Garmendale Engineering Ltd has put its Human Claw Machine up for acquisition, prompting fresh interest in how the Derbyshire-based company actually built it. For industry professionals, the mechanism behind the ride is as interesting as the experience it delivers.
The Human Claw Machine works on a deceptively straightforward principle. One guest is harnessed and suspended from a motorised overhead gantry system. A second guest operates a control interface – directing horizontal movement, vertical descent, and release across a defined grid area. The result is a fully interactive, two-person ride that mirrors the mechanics of a classic claw arcade game, scaled up to human proportions.
The engineering challenge lies in the precision control system. Smooth, safe lateral movement combined with reliable load handling requires a well-calibrated drive system and robust safety interlocks. Garmendale Engineering has provided world-class theme park engineering since 1980, with experience spanning global gating systems and engineering support for major attractions worldwide. That long-term technical grounding is evident in how the Human Claw Machine handles its core function – controlled suspension with public-facing operability.

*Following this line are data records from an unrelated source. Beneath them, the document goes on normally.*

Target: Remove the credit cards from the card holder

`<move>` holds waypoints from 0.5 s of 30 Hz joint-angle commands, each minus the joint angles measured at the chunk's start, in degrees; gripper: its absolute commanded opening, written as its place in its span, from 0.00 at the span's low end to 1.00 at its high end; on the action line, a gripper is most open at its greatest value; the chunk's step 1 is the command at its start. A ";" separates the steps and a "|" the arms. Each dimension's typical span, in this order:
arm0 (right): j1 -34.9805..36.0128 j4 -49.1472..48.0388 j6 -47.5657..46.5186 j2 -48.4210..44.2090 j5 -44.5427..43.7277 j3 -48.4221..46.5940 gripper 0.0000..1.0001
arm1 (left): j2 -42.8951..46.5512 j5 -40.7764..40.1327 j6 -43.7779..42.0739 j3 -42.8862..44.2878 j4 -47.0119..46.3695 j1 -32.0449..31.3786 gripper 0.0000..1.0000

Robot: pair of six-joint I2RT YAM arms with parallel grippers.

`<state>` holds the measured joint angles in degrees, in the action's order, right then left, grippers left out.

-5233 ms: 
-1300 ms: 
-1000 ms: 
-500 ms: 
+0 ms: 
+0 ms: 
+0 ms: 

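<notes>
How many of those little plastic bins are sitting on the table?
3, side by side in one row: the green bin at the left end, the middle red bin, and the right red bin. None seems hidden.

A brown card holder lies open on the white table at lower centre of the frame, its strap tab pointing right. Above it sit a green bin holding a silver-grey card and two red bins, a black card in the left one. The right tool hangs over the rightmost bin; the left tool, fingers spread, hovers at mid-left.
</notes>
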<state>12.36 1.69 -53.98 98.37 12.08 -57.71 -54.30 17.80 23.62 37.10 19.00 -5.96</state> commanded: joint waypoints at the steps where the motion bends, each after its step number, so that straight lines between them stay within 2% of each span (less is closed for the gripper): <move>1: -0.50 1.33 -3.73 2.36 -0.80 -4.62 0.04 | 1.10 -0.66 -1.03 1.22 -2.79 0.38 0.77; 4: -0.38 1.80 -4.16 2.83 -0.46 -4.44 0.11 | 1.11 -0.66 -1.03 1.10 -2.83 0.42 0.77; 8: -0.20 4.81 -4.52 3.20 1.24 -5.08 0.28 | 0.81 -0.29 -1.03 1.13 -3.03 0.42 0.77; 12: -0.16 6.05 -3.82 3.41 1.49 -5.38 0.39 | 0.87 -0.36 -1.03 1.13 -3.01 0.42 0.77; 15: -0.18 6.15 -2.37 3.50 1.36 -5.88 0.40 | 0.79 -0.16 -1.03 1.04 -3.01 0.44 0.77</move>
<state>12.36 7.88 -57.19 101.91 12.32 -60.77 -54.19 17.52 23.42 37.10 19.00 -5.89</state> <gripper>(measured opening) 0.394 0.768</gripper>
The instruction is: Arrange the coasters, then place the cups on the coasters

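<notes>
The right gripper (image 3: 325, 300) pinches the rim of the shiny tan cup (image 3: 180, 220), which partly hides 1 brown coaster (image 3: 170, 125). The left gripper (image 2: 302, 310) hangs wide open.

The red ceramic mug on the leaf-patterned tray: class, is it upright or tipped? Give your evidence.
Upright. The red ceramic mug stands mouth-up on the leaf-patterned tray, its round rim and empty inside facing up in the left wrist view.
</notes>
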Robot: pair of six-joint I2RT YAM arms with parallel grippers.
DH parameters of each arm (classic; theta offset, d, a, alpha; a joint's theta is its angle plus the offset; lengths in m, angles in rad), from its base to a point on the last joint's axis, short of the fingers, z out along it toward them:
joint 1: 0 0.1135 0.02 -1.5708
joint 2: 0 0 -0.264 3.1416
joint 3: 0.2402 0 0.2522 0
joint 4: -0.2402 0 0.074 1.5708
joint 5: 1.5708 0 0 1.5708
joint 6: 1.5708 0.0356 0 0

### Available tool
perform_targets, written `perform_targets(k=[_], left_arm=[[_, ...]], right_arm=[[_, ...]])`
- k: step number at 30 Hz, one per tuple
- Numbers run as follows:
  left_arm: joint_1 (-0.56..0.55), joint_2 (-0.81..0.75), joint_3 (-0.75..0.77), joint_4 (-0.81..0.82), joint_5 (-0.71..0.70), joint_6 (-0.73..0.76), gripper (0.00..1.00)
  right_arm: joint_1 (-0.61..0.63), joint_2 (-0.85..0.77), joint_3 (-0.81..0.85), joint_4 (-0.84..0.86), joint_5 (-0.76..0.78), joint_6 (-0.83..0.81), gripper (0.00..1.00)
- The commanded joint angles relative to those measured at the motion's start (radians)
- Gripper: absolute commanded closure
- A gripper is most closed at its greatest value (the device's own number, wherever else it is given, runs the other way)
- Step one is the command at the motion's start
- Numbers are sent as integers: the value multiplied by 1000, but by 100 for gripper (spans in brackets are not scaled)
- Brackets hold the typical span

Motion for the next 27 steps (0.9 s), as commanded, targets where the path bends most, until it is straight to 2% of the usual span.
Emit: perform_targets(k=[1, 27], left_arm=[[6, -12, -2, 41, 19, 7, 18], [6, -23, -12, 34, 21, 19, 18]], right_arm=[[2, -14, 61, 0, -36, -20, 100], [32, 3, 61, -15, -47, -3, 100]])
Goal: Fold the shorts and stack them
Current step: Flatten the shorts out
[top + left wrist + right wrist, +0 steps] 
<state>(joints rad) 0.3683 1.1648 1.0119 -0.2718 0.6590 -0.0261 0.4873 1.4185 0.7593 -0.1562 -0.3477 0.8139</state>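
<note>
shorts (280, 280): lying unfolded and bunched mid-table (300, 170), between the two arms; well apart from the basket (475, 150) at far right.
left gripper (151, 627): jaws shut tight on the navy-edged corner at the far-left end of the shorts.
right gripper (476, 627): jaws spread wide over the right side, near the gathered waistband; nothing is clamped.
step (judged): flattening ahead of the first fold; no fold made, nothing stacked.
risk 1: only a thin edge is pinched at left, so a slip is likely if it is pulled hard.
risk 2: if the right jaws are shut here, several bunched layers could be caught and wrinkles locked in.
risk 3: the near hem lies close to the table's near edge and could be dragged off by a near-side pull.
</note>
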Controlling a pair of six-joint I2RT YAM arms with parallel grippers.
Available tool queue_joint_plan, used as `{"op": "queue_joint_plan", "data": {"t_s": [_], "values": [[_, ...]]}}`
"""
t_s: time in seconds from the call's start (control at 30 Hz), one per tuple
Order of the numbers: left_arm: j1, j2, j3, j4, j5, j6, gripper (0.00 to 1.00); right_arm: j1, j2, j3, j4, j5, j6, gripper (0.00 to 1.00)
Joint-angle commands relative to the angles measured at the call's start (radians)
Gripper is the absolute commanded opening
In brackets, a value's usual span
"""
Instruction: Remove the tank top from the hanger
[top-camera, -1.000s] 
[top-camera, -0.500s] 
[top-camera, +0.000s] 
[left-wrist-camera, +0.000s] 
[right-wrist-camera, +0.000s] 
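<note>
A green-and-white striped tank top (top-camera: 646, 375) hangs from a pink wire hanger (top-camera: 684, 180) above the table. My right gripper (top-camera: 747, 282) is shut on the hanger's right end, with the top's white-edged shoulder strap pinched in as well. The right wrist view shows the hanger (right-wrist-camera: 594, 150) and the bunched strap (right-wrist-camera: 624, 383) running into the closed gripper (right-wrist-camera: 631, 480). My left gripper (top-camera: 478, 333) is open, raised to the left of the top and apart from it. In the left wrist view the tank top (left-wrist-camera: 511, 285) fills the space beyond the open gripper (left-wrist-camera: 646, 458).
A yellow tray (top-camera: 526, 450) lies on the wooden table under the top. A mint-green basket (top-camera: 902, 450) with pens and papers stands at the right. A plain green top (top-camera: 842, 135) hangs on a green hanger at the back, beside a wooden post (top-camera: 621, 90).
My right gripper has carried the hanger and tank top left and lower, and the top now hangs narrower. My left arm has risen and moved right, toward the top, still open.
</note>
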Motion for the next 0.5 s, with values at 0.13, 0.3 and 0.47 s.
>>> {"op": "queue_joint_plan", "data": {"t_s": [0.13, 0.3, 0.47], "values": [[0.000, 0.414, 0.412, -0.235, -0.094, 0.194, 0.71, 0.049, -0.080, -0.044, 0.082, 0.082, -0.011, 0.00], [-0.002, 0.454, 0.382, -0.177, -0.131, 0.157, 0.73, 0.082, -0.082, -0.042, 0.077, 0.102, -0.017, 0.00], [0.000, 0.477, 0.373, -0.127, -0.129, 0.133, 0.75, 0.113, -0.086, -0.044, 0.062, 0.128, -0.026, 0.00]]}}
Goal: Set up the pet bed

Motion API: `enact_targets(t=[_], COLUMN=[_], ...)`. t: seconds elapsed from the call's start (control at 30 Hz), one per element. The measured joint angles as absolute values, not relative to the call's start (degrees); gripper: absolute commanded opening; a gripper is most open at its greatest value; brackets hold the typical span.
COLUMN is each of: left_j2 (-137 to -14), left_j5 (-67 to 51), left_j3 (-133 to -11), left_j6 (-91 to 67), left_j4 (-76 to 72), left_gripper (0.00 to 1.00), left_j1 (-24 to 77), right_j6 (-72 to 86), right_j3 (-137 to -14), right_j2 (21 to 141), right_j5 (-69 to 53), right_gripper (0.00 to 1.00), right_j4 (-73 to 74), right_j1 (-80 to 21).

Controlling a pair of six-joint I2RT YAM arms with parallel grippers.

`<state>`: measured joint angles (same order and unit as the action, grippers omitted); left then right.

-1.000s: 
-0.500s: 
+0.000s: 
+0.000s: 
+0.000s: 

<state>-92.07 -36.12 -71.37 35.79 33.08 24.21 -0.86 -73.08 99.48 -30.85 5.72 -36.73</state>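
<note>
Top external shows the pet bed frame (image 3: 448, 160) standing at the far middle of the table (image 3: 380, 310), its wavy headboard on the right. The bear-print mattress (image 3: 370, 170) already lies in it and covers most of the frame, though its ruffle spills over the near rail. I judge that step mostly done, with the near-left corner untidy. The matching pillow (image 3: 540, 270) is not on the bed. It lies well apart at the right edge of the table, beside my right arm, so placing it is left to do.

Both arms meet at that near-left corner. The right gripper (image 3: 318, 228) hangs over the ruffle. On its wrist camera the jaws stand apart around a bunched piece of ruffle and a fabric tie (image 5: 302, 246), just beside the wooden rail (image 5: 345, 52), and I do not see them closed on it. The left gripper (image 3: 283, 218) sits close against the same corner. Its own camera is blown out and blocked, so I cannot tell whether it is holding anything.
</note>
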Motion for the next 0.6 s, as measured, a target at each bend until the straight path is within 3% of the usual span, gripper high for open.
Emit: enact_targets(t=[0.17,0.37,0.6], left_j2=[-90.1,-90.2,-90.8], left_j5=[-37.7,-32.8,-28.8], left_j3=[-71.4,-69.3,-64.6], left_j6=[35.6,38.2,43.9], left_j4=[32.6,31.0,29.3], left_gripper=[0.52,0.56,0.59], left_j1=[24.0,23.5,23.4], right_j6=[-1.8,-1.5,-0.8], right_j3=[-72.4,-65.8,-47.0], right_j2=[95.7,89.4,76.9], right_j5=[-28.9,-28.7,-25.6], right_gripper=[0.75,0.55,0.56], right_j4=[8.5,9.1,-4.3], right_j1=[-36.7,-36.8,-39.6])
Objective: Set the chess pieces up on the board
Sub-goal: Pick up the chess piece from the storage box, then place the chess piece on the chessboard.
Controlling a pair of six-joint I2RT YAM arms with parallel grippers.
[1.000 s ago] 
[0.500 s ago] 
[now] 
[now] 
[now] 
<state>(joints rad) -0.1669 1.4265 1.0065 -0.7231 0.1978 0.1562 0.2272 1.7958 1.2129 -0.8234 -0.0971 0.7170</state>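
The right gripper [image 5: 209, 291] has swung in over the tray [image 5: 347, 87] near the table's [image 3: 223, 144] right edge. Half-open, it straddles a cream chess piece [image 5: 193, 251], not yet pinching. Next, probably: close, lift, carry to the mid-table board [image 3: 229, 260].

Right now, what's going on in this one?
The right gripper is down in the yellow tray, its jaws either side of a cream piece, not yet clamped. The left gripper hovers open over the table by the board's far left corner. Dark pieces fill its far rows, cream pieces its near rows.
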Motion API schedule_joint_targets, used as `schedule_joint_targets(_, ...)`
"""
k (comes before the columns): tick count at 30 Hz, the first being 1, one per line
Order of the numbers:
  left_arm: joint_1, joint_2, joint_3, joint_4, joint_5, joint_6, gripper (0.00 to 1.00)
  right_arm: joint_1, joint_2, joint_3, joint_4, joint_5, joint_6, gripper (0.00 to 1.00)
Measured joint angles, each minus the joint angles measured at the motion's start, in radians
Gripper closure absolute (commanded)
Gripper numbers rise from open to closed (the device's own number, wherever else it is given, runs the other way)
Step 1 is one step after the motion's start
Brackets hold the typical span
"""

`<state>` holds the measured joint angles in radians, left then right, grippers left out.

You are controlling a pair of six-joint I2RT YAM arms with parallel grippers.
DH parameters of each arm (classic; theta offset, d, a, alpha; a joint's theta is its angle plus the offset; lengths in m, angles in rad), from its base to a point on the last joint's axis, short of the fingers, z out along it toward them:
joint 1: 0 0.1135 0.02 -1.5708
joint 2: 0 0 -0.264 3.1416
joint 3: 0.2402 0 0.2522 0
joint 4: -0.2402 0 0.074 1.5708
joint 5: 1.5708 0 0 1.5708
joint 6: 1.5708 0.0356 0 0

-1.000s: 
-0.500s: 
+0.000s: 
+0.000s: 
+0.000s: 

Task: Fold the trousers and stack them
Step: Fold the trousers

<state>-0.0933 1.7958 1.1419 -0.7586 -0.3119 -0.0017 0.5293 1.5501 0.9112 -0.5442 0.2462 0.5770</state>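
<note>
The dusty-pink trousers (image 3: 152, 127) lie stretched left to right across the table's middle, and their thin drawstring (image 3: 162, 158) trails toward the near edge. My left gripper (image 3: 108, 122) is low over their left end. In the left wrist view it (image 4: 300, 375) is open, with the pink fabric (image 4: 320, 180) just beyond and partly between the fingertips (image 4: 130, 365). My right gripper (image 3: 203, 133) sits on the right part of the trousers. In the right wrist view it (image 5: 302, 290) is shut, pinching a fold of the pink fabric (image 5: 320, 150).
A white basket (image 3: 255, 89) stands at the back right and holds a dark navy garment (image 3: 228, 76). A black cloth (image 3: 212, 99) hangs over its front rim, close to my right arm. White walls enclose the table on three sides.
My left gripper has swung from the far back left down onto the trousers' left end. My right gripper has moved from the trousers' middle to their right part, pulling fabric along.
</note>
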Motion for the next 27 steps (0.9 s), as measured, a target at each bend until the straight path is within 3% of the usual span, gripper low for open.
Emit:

The system is designed for practical deployment. Garmendale’s specialist team manages all transport, installation, testing, and on-site operation, before dismantling and clearing the site. The ride can operate indoors or outdoors, and the prize pool beneath the suspended guest is fully configurable, meaning operators can tailor the product contents to any brief.
The Human Claw Machine also sits in an interesting design category – a ride that requires no track, no fixed infrastructure, and minimal footprint, yet still delivers a physical, controlled motion experience. For attractions engineers, that kind of modularity has real appeal.